The struggles admitted by Mogajane follow a number of health workers, in both the private and public sectors, testing positive for the deadly coronavirus, prompting the Democratic Nursing Organisation of SA (Denosa) to demand that employers supply quality PPE and provide sufficient training on infection control and the handling of Covid-19 cases.
Mogajane said the orders had crippled the process of placing orders and procuring products on the scale required to support mass testing and treatment initiatives.
"It is important that government sets the maximum price per product it will pay. In the current disaster environment, which is more akin to a war situation, with serious shortages and where rationing and price controls may be required, it is important the government invokes emergency procurement provisions,” he said.
According to Mogajane, a central implementing agent has been appointed to provide a system for the procuring, warehousing and distribution of PPE, to manage the procurement process amid export bans by some countries, price gouging, the depreciation and volatility of the rand, as well as the demand for up-front payments and the challenge of immediately delivering stock to the country.
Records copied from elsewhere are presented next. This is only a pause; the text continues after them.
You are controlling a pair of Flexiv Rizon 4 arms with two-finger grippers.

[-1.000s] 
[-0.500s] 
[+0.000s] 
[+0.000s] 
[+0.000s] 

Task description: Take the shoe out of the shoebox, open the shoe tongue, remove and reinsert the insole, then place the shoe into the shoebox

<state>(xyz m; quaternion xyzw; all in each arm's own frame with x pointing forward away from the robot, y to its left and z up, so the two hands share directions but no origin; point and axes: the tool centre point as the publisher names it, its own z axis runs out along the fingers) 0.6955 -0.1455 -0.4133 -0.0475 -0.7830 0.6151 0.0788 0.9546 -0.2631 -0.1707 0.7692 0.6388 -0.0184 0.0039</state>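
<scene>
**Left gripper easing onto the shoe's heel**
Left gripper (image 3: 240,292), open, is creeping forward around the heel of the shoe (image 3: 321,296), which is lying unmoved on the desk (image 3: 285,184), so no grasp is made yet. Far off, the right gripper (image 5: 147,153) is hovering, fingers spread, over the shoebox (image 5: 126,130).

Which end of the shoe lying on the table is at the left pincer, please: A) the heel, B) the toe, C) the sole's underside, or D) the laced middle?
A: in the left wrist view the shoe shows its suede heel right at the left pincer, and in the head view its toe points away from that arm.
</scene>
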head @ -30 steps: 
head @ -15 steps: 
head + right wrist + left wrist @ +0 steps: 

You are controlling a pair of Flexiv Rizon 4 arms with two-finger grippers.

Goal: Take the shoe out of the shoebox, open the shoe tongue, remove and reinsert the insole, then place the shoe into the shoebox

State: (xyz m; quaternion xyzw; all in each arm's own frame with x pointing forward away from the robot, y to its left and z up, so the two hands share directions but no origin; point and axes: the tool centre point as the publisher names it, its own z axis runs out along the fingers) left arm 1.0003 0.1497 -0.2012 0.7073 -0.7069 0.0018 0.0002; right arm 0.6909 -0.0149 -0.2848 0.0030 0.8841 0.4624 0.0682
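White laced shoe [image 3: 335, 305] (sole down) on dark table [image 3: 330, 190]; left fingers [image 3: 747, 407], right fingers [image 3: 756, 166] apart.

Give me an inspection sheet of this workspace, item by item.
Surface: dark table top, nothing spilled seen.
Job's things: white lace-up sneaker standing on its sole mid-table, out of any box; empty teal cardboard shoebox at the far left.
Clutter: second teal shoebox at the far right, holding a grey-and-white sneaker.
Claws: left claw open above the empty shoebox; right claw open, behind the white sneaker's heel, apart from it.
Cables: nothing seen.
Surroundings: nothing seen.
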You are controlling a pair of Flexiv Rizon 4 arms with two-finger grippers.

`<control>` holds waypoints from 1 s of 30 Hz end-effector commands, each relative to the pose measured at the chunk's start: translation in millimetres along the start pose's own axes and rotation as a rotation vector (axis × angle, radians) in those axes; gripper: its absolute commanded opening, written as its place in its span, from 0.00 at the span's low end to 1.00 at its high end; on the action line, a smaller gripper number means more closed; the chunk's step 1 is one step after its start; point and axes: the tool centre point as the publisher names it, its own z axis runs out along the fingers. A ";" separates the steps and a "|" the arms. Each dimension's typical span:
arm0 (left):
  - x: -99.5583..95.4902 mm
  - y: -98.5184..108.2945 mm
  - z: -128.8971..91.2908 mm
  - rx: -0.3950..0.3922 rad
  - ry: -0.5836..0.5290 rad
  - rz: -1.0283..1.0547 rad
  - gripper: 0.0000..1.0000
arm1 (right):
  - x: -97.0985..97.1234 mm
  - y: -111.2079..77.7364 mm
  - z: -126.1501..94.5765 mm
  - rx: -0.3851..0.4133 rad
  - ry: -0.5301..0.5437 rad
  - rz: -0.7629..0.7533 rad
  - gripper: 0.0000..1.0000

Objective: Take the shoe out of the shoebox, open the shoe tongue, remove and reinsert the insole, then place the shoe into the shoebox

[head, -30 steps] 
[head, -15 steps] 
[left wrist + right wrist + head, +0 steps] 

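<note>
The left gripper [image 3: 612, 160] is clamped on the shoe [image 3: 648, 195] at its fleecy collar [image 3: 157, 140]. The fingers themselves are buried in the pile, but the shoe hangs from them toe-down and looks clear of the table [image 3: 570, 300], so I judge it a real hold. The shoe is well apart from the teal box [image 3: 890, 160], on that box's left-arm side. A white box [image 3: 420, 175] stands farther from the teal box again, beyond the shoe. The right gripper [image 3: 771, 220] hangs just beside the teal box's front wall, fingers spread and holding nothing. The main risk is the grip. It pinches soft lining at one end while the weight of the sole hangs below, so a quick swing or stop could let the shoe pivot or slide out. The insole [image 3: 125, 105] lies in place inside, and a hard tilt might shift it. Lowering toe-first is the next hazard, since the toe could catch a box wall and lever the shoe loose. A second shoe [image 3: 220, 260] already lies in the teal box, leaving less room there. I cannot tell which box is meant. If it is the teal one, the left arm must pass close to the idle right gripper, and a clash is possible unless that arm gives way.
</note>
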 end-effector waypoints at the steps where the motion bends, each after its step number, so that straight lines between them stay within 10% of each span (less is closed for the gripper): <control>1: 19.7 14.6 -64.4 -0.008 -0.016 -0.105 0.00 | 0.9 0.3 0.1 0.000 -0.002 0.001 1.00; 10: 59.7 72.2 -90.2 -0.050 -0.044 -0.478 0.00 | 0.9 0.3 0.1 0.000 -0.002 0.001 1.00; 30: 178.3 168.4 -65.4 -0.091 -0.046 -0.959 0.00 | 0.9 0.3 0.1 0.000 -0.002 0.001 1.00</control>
The government has joined hands with the private sector for a central procurement strategy and to engage the services of Tshwane-based Imperial Health Sciences (IHS) as the central implementing agent to utilise its logistical expertise and capabilities on a non-profit basis.
Treasury's office of the chief procurement officer and the Department of Health have established a procurement team to ensure that there is proper segregation of duties and no conflict of interest between the government, IHS and service providers.
The government will be using the Solidarity Fund to buy PPE in bulk. The fund will absorb the negative margin for PPE that is above the prices the National Treasury has set.
Denosa has indicated that it has been receiving disturbing complaints from nurses about being discouraged from wearing PPE in some facilities, allegedly because they scared patients.